Microporous Confinement of One-Dimensional Covalent Organic Frameworks for Surface-Regulated Photocatalytic Hydrogen Evolution

Covalent organic frameworks (COFs) have gained attention as an advanced platform for photocatalytic hydrogen evolution. Previously reported COF-based photocatalysis focused on the molecular design of donor-acceptor motifs and bandgap engineering, while quantifying the contribution of active sites located on different surfaces remains underexplored. Herein, we construct three one-dimensional COFs with identical backbone structures but distinct active-site distributions to systematically investigate their impact on exciton migration.
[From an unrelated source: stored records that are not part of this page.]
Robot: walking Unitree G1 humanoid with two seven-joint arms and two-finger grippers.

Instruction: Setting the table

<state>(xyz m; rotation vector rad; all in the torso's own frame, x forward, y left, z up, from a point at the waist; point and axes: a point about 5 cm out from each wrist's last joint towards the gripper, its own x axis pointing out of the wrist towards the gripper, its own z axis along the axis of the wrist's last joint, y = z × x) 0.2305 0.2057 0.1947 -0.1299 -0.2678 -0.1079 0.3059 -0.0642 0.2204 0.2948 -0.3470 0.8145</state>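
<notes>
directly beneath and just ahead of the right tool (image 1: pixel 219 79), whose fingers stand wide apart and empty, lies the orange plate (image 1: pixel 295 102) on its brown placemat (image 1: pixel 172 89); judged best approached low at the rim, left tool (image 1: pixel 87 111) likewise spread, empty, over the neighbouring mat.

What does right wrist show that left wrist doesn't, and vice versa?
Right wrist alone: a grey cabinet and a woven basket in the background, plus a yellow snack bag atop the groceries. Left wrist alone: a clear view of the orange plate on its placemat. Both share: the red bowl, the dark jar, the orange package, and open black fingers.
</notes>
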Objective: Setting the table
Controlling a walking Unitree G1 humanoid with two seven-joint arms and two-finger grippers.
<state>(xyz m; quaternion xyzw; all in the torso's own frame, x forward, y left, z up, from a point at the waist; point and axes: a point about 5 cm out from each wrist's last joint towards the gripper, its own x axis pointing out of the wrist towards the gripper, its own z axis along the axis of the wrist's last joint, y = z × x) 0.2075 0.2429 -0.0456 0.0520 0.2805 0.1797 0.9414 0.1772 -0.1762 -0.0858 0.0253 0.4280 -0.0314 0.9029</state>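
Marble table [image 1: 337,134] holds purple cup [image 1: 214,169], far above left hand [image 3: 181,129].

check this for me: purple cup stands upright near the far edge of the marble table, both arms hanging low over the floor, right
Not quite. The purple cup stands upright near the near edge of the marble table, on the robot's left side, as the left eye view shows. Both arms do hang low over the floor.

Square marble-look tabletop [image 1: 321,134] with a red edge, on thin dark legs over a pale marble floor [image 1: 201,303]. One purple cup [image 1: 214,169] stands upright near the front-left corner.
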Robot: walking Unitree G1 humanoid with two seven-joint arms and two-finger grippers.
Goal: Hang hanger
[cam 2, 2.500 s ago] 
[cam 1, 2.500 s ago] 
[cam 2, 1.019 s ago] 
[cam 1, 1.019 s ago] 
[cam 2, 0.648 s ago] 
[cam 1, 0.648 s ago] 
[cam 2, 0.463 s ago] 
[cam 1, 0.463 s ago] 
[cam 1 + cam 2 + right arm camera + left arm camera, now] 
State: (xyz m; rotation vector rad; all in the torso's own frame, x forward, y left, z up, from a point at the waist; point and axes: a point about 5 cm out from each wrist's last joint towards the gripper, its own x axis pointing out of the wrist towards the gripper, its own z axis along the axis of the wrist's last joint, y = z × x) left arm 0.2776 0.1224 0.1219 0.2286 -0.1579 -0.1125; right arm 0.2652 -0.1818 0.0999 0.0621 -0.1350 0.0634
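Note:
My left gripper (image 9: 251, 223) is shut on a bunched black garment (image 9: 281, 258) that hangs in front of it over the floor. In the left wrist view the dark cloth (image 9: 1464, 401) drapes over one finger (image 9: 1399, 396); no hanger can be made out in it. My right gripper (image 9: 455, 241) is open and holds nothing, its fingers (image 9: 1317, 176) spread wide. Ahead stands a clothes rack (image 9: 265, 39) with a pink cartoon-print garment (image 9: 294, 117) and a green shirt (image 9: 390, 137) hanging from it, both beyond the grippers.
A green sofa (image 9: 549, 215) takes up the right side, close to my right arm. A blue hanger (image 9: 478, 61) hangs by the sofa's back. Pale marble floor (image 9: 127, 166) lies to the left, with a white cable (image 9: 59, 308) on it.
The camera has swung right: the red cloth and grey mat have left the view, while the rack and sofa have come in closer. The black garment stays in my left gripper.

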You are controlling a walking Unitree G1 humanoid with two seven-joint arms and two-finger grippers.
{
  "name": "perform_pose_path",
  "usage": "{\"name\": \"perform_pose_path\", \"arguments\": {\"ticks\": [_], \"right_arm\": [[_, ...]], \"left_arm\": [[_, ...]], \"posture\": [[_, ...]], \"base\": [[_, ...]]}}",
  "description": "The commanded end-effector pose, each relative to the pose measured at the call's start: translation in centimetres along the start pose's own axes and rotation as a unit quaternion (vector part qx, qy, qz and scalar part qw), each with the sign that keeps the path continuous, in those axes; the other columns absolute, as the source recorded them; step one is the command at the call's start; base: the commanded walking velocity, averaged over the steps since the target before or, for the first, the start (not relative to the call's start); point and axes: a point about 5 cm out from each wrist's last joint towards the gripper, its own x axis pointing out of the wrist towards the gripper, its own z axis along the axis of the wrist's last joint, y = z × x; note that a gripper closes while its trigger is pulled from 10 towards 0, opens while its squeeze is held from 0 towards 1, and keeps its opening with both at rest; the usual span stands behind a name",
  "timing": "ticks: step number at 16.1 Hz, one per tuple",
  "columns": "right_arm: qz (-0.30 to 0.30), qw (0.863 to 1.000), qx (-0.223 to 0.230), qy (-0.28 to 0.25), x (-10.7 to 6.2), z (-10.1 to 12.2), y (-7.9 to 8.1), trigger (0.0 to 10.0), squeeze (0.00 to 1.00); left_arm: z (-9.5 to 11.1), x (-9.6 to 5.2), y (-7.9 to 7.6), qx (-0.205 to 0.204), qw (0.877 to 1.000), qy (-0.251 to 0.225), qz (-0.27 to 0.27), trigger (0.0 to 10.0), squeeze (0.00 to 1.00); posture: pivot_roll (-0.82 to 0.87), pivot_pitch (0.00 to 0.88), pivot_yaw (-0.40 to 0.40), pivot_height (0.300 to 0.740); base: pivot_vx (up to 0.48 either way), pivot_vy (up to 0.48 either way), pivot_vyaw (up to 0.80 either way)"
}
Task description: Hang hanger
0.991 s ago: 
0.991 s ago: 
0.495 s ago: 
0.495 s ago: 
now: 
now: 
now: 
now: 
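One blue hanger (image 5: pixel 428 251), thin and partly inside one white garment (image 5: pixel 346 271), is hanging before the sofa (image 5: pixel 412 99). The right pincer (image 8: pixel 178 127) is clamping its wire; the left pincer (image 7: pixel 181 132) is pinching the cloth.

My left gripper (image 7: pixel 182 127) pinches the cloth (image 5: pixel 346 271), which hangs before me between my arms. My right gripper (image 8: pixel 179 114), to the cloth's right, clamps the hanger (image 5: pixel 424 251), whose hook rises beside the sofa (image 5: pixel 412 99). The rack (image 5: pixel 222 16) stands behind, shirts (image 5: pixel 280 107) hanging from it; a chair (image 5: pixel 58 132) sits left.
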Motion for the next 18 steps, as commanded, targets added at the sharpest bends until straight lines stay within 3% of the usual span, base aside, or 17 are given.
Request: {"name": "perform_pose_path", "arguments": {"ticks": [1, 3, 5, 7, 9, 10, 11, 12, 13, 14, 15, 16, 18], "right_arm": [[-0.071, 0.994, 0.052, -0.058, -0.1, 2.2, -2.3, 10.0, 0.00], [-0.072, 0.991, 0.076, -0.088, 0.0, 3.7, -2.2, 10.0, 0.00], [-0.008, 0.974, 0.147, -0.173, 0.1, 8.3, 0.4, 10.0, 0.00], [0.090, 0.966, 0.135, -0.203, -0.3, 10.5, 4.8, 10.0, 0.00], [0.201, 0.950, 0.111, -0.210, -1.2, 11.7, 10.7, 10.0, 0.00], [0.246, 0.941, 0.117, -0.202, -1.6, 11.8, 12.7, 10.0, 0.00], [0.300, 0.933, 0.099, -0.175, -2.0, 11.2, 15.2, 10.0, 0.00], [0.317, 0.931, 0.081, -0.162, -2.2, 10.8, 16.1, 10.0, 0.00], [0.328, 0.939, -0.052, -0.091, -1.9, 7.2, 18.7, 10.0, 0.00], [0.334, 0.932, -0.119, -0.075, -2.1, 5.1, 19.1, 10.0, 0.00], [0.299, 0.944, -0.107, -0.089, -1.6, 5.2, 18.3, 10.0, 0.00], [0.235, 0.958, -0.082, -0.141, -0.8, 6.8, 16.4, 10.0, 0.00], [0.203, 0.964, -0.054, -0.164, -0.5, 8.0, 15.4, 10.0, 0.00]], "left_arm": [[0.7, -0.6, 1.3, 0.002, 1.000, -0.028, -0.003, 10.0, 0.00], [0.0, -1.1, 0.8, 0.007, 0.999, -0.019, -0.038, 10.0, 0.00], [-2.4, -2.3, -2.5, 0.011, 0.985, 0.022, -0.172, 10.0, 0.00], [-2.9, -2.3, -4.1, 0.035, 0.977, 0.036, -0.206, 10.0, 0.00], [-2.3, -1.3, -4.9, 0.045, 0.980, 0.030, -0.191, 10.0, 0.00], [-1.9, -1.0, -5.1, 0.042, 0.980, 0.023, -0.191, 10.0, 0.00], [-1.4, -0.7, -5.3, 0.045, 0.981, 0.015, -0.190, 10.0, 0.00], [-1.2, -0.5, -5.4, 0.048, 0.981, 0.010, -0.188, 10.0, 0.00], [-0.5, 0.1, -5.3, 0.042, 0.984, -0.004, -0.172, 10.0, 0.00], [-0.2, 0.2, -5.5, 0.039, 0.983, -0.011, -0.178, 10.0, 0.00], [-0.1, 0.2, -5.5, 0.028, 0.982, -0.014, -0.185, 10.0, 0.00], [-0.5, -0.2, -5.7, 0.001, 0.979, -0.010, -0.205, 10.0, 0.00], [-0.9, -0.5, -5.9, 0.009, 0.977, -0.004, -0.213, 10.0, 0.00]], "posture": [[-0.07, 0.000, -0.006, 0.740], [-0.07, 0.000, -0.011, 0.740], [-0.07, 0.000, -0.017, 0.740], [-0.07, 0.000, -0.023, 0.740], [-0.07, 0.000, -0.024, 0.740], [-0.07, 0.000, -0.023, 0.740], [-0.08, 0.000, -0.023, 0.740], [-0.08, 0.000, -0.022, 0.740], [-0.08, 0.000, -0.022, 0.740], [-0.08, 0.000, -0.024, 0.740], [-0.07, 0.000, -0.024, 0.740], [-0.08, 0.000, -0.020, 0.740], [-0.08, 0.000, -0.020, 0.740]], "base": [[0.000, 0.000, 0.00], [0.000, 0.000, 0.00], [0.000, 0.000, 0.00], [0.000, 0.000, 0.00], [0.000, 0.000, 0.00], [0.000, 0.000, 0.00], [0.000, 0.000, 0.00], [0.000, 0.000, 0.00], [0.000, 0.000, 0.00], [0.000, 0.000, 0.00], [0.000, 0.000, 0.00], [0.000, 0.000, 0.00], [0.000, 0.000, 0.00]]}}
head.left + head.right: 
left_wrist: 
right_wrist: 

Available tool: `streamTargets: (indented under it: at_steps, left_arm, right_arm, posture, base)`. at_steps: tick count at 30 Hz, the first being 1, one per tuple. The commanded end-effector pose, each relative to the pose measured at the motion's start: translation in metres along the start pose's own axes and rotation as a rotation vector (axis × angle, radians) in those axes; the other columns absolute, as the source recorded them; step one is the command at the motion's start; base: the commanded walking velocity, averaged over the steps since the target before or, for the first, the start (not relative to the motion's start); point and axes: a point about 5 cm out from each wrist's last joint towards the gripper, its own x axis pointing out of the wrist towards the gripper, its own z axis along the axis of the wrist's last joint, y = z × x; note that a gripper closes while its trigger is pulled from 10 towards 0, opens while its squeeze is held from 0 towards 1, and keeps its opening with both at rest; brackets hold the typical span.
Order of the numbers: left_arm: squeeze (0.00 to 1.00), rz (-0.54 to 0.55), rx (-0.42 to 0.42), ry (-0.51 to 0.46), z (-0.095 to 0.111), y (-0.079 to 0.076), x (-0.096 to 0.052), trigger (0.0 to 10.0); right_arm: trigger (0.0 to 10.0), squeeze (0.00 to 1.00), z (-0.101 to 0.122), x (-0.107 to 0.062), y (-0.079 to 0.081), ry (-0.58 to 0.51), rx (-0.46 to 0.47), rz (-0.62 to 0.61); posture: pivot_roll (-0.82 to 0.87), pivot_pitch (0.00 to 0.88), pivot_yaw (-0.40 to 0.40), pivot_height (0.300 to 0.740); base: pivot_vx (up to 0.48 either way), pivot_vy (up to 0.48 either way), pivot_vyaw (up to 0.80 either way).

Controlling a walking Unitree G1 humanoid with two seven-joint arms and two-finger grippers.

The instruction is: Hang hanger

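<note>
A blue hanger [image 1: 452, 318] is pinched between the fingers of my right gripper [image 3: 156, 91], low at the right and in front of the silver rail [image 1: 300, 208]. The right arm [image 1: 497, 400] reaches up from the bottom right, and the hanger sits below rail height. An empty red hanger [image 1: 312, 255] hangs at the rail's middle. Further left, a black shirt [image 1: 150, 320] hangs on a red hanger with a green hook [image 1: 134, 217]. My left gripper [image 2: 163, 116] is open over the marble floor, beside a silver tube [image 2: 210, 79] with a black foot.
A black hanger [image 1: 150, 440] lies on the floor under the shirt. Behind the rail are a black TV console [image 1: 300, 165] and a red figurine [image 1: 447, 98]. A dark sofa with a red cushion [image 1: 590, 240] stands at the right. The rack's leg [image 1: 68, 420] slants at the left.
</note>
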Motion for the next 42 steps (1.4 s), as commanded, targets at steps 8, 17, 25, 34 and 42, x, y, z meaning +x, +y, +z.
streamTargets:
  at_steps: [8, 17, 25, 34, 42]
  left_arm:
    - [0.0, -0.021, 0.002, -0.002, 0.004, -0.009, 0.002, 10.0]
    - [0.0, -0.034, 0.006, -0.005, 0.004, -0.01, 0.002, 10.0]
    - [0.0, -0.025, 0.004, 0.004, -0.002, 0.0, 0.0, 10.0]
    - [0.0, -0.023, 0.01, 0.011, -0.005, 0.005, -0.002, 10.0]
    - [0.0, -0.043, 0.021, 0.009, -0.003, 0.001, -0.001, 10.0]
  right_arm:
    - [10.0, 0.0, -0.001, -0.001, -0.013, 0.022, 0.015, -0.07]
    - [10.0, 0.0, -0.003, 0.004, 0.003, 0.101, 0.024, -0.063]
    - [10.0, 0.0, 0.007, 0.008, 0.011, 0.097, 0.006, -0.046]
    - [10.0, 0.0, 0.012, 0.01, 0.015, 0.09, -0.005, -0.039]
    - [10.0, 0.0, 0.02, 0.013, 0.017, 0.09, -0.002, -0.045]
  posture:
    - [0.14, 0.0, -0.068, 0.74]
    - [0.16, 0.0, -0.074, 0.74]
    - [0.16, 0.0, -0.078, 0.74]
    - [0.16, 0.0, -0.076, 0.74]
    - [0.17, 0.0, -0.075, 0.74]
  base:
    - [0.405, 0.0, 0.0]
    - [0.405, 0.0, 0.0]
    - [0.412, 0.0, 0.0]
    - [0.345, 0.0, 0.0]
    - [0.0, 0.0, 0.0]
By leveraging hydroxyl-functionalized linkers, we introduce active sites on either the inner or outer surfaces of the COFs. Among them, 2-OH-COF, featuring inner-surface hydroxylation, exhibits a superior hydrogen evolution rate in both pure water and seawater systems, significantly outperforming its structural analogues. Extensive characterization reveals that the hydroxylated surface of the micropores plays a pivotal role in promoting exciton dissociation and facilitating the adsorption of water molecules and platinum precursors. This confinement effect within the micropores enables optimized catalytic microenvironments and efficient two-step photoreduction. This research provides insights into the surface engineering of COFs and highlights the effects of active site localization on optimizing photocatalytic performance.